By Barbara Kessler
Green Right Now
Walmart announced a plan to reduce carbon emissions across its global supply chain today, saying it intends to shave 20 million metric tons off its greenhouse gas emissions through 2015.
The reductions will come from Walmart’s own operations and from “the life cycle of the products we sell,” said Walmart CEO Mike Duke, adding that the savings would be the equivalent of taking 3.8 million greenhouse gas-emitting cars off the road for a year.
“It’s a very sizable goal, as we often do here at Walmart,” he said.
Calculated another way, the reductions represent 150 percent of Walmart’s anticipated carbon growth over the next five years.
The reductions will be done as Walmart works with suppliers and will come from reduced energy spent on manufacturing and transportation; from products redesigned to consume less raw material or last longer; from the reduction of disposable products and the increased use of recycled goods, Duke said. “All of this is part of the life cycle of products.”
“We will be the leader in retailing because we will be the first to look at the supply chain on a global basis,” he told an audience of partner groups, reporters and suppliers during the webcast announcement from the company’s headquarters in Bentonville, Ark..
Duke explained that Walmart sees these carbon reductions as compatible with business growth.
“There are millions more customers around the world who really do want to save money and that Walmart could reach. We do plan and want to continue to build stores. We want to add square footage, that’s the reality of our business. Yet we know we need to get ready for a world in which energy will only be more expensive. And there will be a greater need to operate with less carbon in the supply chain,” Duke said.
He said he expects that the efficiencies found as suppliers reduce their carbon emissions will result in continued lower prices for customers. “Like everything we do around here at Walmart, this commitment ends up coming down to our customers, and helping our customers around the world save money and live better.”
More sustainable business practices also can help shield customers from high energy costs in their own lives, Duke said.
“That is why America needs comprehensive legislative policy that addresses energy, energy security, the country’s competitiveness and reducing pollution.”
Several environmentalists and advisors, including Environmental Defense Fund President Fred Krupp, joined Duke and Walmart executives for the announcement.
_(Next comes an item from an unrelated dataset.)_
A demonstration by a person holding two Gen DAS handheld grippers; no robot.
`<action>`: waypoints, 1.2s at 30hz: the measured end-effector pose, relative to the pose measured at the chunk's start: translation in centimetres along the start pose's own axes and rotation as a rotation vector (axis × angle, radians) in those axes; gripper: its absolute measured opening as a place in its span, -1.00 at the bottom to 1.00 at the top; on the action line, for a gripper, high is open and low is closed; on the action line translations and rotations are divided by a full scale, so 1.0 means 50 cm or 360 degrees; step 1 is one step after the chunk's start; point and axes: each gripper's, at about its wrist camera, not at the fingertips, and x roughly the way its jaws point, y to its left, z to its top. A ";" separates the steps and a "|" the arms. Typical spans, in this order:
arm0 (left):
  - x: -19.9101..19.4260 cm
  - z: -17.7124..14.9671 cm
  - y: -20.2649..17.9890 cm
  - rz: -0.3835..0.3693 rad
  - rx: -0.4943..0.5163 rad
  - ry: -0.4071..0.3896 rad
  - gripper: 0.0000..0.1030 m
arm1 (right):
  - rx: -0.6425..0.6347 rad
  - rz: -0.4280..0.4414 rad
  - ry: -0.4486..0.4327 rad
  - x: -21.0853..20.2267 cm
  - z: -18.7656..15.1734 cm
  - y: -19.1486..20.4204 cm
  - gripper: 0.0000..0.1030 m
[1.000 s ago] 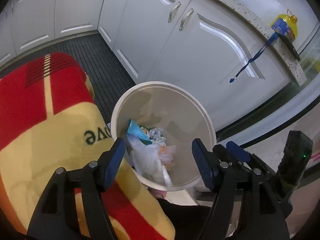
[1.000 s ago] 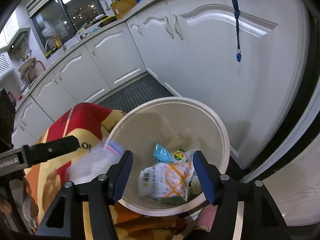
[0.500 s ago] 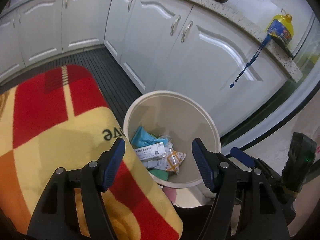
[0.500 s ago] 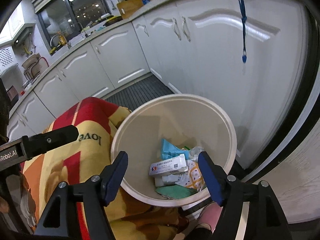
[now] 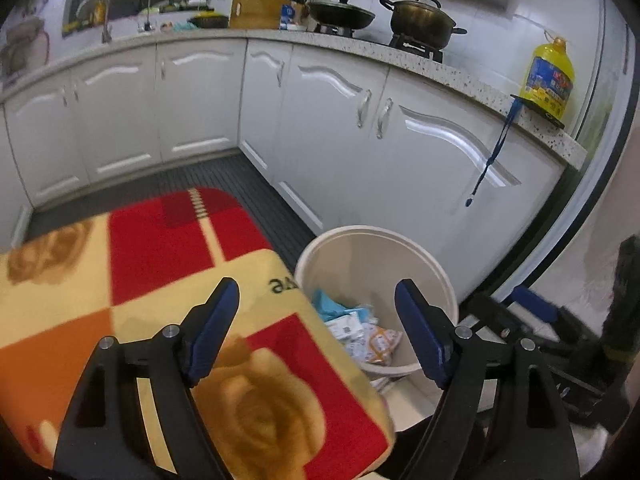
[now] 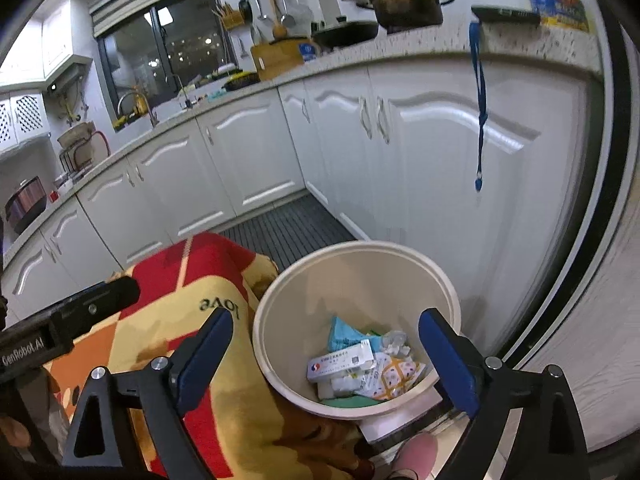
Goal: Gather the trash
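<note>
Both tools' jaws opening, empty, trash (image 6: pixel 360 364) inside bin (image 6: pixel 360 252)

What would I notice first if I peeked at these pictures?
Probably the bright red and yellow blanket on the left, with a round cream bin right beside it holding wrappers and packets. Behind, a big yellow oil bottle stands on the counter.

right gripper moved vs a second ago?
Yes. The right gripper, jaws opening and empty, has pulled up and back from the trash bin; the bin rim looks smaller and more countertop shows.
</note>
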 end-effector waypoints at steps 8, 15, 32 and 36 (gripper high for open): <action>-0.084 -0.009 0.017 0.0145 0.0021 -0.0164 0.55 | -0.0046 0.0006 -0.0108 -0.051 0.004 0.037 0.81; -0.133 -0.017 0.022 0.0188 0.0030 -0.0247 0.55 | -0.0107 0.0005 -0.0190 -0.087 0.007 0.073 0.82; -0.198 -0.023 0.015 0.0254 0.0058 -0.0357 0.55 | -0.0100 0.0016 -0.0312 -0.138 0.003 0.099 0.98; -0.204 -0.025 0.016 0.0259 0.0047 -0.0365 0.55 | -0.0113 0.0016 -0.0327 -0.143 0.002 0.105 0.98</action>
EDF has set up at office in Bentonville, Ark., near Walmart headquarters.
Tree Hugger and Planet Green co-sponsored the webcast. TreeHugger founder Graham Hill helped kick off the news conference by remote, with a video lesson on greenhouse gases, which he likened to a blanket that’s getting too thick and threatening to disrupt the climate humans are adapted to. He discussed ways products can be more earth-friendly, alluding to paper towels that can be ripped off in half sheets and proper sizing of food portions.
TreeHugger Editor-in-Chief Meaghan O’Neill talked with an invited panel about how business and sustainability can interact. A FoxHome Entertainment executive showed off a DVD package that has less plastic and Paul Kelly of Walmart-owned Asda in the UK talked about how more sustainable products can be low cost.
“You can decouple business growth from carbon growth,’’ said Asda exec Kelly.
Walmart, once widely derided as a merciless profit-seeker and crusher of small businesses, has in recent years taken a variety of steps, from using fuel-efficient trucks to buying more local food and daylighting its stores, to reduce its carbon footprint. Lately, it has been pushing its suppliers to operate more sustainably, and already gives points to products that come with less packaging and lower greenhouse gas emissions.
Critics says that Walmart’s push is more about squeezing out costs than greenhouse gases. But others, including some leading environmentalists, vouch for Walmart’s sincerity and believe its scale gives it an incredible podium.
“Walmart is looking at the big picture,” said Krupp, by leveraging its vast vendor network to achieve change.
During a mock interview with a Walmart executive during the webcast, Krupp said Walmart is showing leadership by acting in advance of government mandates to reduce carbon emissions and also throwing out a challenge to consumer products companies around the world.
“What’s sensational is that you’re (Walmart) going to launch a process, a race, a treasure hunt among your suppliers to find ways to cut carbon pollution and cut their energy costs.”